Exercise directions.
Take from the material every line containing the string "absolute" and copy it.

Given material.
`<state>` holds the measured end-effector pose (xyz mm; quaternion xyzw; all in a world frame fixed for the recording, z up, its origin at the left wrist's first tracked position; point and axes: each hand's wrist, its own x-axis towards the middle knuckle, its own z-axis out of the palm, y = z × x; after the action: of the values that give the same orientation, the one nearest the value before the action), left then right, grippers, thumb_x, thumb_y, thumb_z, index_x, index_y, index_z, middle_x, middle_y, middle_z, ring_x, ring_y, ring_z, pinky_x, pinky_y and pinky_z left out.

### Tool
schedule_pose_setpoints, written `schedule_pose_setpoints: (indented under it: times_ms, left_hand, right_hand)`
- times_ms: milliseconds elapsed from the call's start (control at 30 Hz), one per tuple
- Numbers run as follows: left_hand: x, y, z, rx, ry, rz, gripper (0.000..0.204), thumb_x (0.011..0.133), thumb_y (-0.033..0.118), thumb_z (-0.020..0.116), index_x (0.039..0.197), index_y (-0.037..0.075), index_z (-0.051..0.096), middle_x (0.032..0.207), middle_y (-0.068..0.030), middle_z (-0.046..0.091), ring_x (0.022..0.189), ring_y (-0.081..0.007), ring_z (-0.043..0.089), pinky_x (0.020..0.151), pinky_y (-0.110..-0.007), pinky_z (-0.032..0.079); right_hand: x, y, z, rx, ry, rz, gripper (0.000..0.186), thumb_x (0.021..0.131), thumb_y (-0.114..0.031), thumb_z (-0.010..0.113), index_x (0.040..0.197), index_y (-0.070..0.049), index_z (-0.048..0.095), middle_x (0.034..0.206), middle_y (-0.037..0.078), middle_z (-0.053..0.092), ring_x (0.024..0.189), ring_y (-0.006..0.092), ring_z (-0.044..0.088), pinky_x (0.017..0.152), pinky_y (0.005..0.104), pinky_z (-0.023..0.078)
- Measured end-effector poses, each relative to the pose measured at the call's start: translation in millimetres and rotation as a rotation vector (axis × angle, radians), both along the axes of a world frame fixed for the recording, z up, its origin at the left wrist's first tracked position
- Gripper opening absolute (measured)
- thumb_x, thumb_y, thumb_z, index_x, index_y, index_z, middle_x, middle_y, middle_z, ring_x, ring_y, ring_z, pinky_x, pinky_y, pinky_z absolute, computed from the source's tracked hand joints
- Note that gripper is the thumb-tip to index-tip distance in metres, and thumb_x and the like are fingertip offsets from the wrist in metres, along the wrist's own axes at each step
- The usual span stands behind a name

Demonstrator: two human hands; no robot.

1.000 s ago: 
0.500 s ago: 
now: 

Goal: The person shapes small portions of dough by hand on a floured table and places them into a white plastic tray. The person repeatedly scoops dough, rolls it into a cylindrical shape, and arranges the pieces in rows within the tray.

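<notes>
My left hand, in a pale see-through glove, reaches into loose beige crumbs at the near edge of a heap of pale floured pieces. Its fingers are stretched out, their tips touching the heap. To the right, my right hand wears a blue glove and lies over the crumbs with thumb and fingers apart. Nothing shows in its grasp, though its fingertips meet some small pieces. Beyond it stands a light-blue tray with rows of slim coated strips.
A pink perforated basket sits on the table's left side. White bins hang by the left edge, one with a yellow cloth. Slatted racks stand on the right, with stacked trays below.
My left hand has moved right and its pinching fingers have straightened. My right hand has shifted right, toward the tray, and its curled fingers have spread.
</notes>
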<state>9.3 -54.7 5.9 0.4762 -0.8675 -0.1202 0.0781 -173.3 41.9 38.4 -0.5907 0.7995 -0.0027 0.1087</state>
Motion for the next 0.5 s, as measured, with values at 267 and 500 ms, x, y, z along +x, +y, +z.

Response box.
- Gripper opening absolute (measured)
- thumb_x, thumb_y, thumb_z, index_x, index_y, index_z, middle_x, middle_y, middle_z, ring_x, ring_y, ring_z, pinky_x, pinky_y, pinky_z absolute, computed from the source's tracked hand joints

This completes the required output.